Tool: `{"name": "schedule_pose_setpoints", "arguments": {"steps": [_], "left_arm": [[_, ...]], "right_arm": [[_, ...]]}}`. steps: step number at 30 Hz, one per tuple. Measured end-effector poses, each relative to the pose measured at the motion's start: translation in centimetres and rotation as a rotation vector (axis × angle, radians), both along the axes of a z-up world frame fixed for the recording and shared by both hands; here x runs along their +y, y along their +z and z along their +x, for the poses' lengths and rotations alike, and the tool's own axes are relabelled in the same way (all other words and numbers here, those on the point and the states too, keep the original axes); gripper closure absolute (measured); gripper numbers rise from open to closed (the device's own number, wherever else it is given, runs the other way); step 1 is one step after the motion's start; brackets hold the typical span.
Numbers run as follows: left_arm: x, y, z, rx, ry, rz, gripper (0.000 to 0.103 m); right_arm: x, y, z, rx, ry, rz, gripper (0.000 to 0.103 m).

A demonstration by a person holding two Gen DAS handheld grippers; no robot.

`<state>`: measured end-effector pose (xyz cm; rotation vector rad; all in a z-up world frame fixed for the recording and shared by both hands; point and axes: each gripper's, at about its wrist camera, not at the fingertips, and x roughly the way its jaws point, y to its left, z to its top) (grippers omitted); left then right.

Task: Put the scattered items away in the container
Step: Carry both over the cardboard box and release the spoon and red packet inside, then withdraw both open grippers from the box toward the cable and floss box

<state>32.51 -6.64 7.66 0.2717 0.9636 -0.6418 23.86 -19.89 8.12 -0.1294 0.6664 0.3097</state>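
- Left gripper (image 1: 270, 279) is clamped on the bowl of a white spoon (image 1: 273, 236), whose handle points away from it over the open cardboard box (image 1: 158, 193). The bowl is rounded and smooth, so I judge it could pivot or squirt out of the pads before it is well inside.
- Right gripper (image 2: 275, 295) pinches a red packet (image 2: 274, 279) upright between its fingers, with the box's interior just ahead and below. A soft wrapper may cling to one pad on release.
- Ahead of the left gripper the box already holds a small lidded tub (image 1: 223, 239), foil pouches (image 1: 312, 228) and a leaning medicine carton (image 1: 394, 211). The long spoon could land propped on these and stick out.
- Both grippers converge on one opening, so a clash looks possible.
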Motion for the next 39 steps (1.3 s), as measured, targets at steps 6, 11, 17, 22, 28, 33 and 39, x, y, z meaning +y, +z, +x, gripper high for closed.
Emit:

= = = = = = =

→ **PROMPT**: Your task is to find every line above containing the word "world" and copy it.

→ **WRITTEN RESPONSE**:
Tool: `{"name": "schedule_pose_setpoints", "arguments": {"steps": [_], "left_arm": [[_, ...]], "right_arm": [[_, ...]]}}`. steps: step number at 30 Hz, one per tuple. Measured end-effector poses, each relative to the pose measured at the motion's start: translation in centimetres and rotation as a rotation vector (axis × angle, radians), both along the axes of a z-up world frame fixed for the recording and shared by both hands; here x runs along their +y, y along their +z and z along their +x, for the poses' lengths and rotations alike, and the tool's own axes are relabelled in the same way (all other words and numbers here, those on the point and the states too, keep the original axes); gripper closure absolute (measured); gripper numbers rise from open to closed (the device's own number, wherever else it is given, runs the other way); step 1 is one step after the motion's start; brackets hold the typical span.
`<state>`: measured end-effector pose (xyz cm; rotation vector rad; all in a z-up world frame fixed for the recording and shared by both hands; point and axes: each gripper's, at about its wrist camera, not at the fingertips, and x roughly the way its jaws point, y to its left, z to its top) (grippers omitted); left then right.

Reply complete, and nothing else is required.